- [HOW TO COMPLETE THIS TASK] From first line to last, copy the listing exactly and omit its pictures.

- [DATASET EXCERPT]
--------------------------------
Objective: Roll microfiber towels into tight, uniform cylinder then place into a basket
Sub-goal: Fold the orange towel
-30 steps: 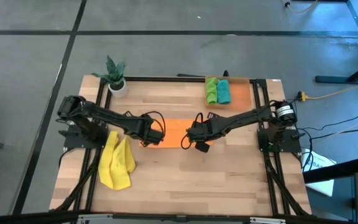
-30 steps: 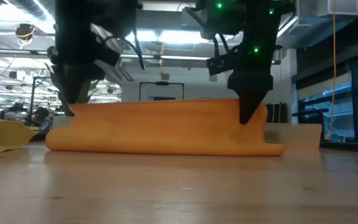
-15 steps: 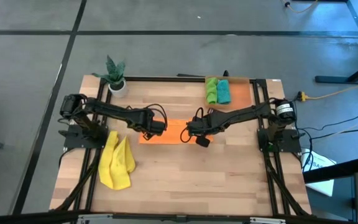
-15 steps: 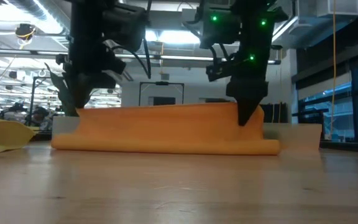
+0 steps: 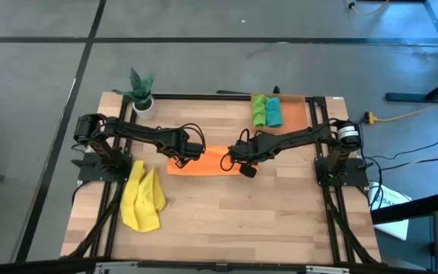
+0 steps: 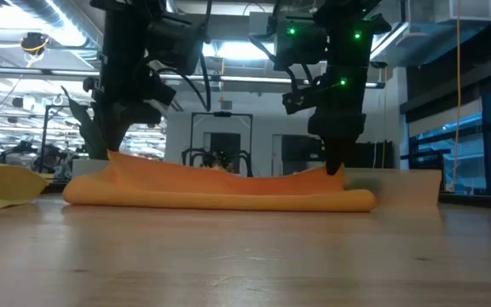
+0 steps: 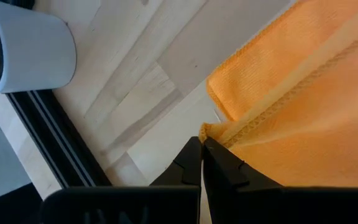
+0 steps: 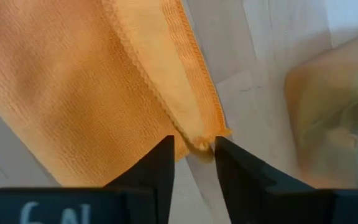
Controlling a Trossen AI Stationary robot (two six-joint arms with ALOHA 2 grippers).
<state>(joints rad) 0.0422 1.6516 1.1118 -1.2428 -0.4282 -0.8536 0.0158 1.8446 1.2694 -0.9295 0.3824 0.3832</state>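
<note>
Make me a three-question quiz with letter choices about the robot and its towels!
1. Where are the green towel and teal towel?
A. In the basket
B. Under the plant
C. On the floor

2. What colour is the towel between the two arms?
A. Purple
B. Orange
C. White

3. What is the left end effector doing?
A. Resting on the yellow towel
B. Lifting the pot
C. Pinching a corner of the orange towel

Answers:
1 A: both sit rolled in the orange tray at the table's far side.
2 B: it is orange in every view.
3 C: the left wrist view shows shut fingers on its corner.
</note>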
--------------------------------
- [THE ANSWER]
Objective: Roll microfiber towels into tight, uniform cylinder then place into a basket
Sub-goal: Fold the orange towel
-30 steps: 
-30 steps: 
-15 steps: 
-15 steps: 
+0 steps: 
+0 steps: 
+0 steps: 
+0 steps: 
Controlling a Trossen AI Stationary robot (two six-joint arms with ALOHA 2 grippers).
<state>(joints rad) 0.0422 1.6516 1.1118 -1.2428 -0.4282 -0.8536 0.0158 1.8446 1.2694 -0.9295 0.3824 0.3832</state>
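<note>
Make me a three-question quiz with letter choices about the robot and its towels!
1. Where are the green towel and teal towel?
A. In the basket
B. Under the plant
C. On the floor

2. What colour is the towel between the two arms?
A. Purple
B. Orange
C. White

3. What is the left end effector doing?
A. Resting on the yellow towel
B. Lifting the pot
C. Pinching a corner of the orange towel

Answers:
1 A: both sit rolled in the orange tray at the table's far side.
2 B: it is orange in every view.
3 C: the left wrist view shows shut fingers on its corner.
</note>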

What the exercise required has been answered in full.